Дабы ближе подступиться к прусскому двору, туда отправили русского генерала, образованного офицера Главного штаба Винцингероде, который должен был постепенно открыться королю, но лишь ему одному, и который, зная военный план, мог, если ему удастся заставить себя выслушать, предложить средства его исполнения и обсудить в целом и в деталях будущую войну. Прибыв в Берлин в конце зимы 1804 года, когда Наполеон собирался отбыть в Италию, Винцингероде соблюдал крайнюю сдержанность с прусским правительством, но с королем продвинулся несколько дальше и, взывая к дружбе, завязавшейся меж двумя государями в Мемеле, попытался привлечь прусского государя во имя дружбы и общего дела. Видя, что на него давят всё сильнее, и поняв наконец о чем идет речь, молодой Фридрих-Вильгельм заверил его в своей личной привязанности к Александру и в горячем сочувствии делу Европы, но возразил, что он первый подвержен ударам Наполеона, что не считает себя достаточно сильным, чтобы бороться с таким могущественным соперником; что помощь, на которую его заставляют надеяться, прибудет слишком поздно, ибо она далека, и что прежде чем к нему придут на помощь, он будет побежден и, быть может, уничтожен. Он упрямо отказывался от всякого участия в коалиции, о которой ему позволили догадаться, не называя ее открыто.

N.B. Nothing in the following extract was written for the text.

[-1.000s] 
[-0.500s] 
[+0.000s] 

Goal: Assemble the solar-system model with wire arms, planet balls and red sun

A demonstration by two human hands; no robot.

Чтобы ответить на посещение Винцингероде, король также захотел послать доверенного человека в Петербург. Застров поехал в Россию, чтобы объяснить императору Александру позицию прусского короля, заставить его принять проявленную им сдержанность, а самому проникнуть, по возможности глубже, в тайну новой коалиции, всё еще завуалированную. Отправляя Застрова в Петербург с такой миссией, Фридрих-Вильгельм в то же самое время хвалился перед Наполеоном своим сопротивлением предложениям России и говорил о нейтралитете севера Германии не как о настоящем нейтралитете, каким он и был на самом деле, а как о нерушимом союзе, который прикроет Францию с севера против всех будущих врагов.
Винцингероде, затянув свое пребывание в Берлине до того, что надоел прусскому двору, который опасался быть скомпрометированным длительным присутствием русского агента, отправился в Вену, где предпринял те же усилия, что в Берлине. С Австрией не было нужды в такой скрытности, как с Пруссией. Австрия ненавидела Наполеона и пылко желала изгнания французов из Италии. С ней не было необходимости прикрываться благовидным бескорыстием и можно было называть вещи своими именами, ибо Австрия желала того же, чего желали в Петербурге. Более того, она умела хранить тайну. Если на первый взгляд она выказывала бесконечную предусмотрительность в отношении Франции, а для Наполеона всегда держала наготове льстивые речи, в глубине сердца она таила всю злобу страдающего честолюбия, уже десять лет терпящего непрестанные оскорбления. Поэтому Австрия с самого начала тайно разделяла чувства России, но, помня о своих поражениях, соглашалась связать себя с крайней осмотрительностью и приняла лишь условные обязательства и из чистой предосторожности. Она подписала с Россией тайную конвенцию, которая для юга Европы значила то же, что для севера – конвенция, подписанная Пруссией. В конвенции она обещала покончить со своей неактивной ролью, если Франция, совершив новые узурпации в Италии, расширит оккупацию королевства Неаполитанского, ограниченную ныне Тарентским заливом, либо произведет новые присоединения, вроде присоединения Пьемонта, либо станет угрожать Египту. В таком случае ее воинский контингент составят триста пятьдесят тысяч человек.
Австрия получила гарантию, что в случае успеха армий коалиции ей вернут владения в Италии до Адды и По, без Милана. Кроме того, ей обещали вновь вернуть герцогов Тосканского и Моденского в их прежние государства, и отдать незанятые Зальцбург и Брайсгау. Савойский дом получал Миланскую область, Пьемонт и Геную.